Neurovasculaire : « La thrombectomie, une véritable révolution »

L’accident vasculaire cérébral (AVC) représente un enjeu épidémiologique majeur pour lequel des progrès considérables ont été réalisés au cours de cette dernière décennie. Les résumer tout en exposant une vision d’avenir est un exercice difficile au résultat forcément non exhaustif que l’on peut néanmoins aborder sous l’angle de la prise en charge aiguë d’une part et de la prévention d’autre part.
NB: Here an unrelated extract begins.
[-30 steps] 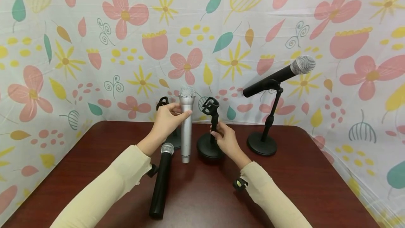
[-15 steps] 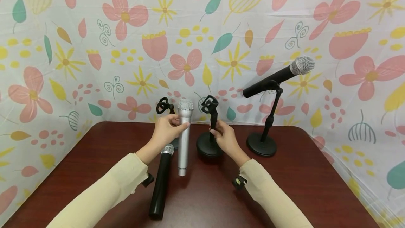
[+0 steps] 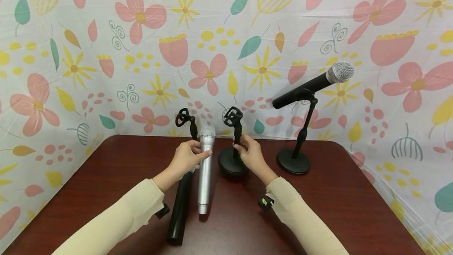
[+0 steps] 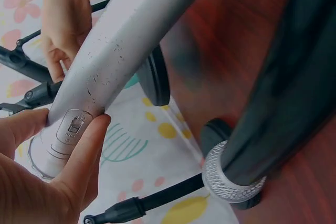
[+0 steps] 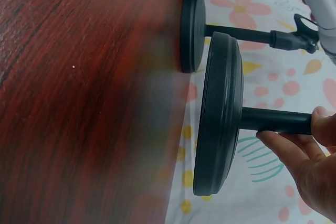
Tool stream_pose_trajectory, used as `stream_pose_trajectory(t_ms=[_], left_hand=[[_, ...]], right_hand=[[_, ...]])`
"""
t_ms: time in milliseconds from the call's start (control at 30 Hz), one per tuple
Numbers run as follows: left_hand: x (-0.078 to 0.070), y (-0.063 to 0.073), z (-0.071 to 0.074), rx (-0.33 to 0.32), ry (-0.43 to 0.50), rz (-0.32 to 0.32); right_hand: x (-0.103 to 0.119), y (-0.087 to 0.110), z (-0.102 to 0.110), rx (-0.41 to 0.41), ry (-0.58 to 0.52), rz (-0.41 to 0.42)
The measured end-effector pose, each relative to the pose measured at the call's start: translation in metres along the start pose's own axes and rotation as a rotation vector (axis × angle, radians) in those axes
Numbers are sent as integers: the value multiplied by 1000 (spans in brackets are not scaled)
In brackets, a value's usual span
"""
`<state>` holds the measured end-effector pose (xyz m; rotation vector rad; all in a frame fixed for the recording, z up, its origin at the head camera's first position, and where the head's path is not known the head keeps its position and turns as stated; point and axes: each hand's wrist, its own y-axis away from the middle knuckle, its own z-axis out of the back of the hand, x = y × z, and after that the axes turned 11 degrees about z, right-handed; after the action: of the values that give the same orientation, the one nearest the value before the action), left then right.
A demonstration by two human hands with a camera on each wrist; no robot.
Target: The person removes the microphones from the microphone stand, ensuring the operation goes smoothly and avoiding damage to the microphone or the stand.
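Note:
My left hand (image 3: 185, 156) pinches a silver microphone (image 3: 205, 180) between thumb and fingers. The microphone stands nearly upright in the head view, mesh head up, its tail end low over the table. In the left wrist view the thumb and a finger lie beside the switch plate (image 4: 73, 127) on its body. My right hand (image 3: 252, 152) grips the pole of a black desktop microphone stand (image 3: 231, 164), whose clip (image 3: 232, 116) holds nothing. The right wrist view shows the fingers round that pole (image 5: 275, 120), above the round base (image 5: 218, 119).
A black microphone (image 3: 179, 207) lies on the dark red table (image 3: 116, 172), its head partly behind my left hand. Behind it stands another stand with a bare clip (image 3: 183, 117). To the right, a third stand (image 3: 293, 161) bears a black microphone (image 3: 304, 89). Floral cloth (image 3: 226, 23) hangs behind.
My left hand has brought the silver microphone lower and nearer, so its head now sits below the clips. My right hand keeps its grip, the stand shifting slightly left.

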<state>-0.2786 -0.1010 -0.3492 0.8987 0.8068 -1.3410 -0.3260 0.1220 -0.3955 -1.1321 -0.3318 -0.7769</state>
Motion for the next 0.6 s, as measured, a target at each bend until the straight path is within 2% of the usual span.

Les avancées dans la prise en charge aiguë des AVC

L’avènement de la thrombectomie

Demandez à un neurologue vasculaire ce qu’il retient des progrès réalisés dans la prise en charge aiguë de l’AVC au cours de ces dernières années, il vous parlera à coup sûr de la thrombectomie. Après quelques déceptions, la publication début 2015 de cinq essais thérapeutiques positifs, complétés par la suite d’une méta-analyse puis de l’étude française THRACE, a ouvert la porte à une véritable révolution dans le domaine [1-7]. Ces essais ont conclu à la supériorité de la thrombectomie associée à la thrombolyse intraveineuse sur la thrombolyse seule chez les patients présentant un infarctus cérébral par occlusion proximale d’une artère cérébrale de la circulation antérieure, avec un bénéfice absolu franc concernant le pronostic favorable (score de Rankin 0 à 2) variant de 14 à 31 %, et un nombre de sujets à traiter pour éviter un handicap spectaculaire (en moyenne 2,6), le tout sans excès d’hémorragies cérébrales ou de mortalité. Pour l’instant réservée aux thrombus proximaux, la thrombectomie pourrait bénéficier des progrès technologiques et s’adresser dans le futur également aux patients ayant une occlusion plus distale. Pour autant, la recherche autour du développement de nouveaux agents thrombolytiques ne doit pas être occultée et représente un espoir d’améliorer encore le pronostic des patients.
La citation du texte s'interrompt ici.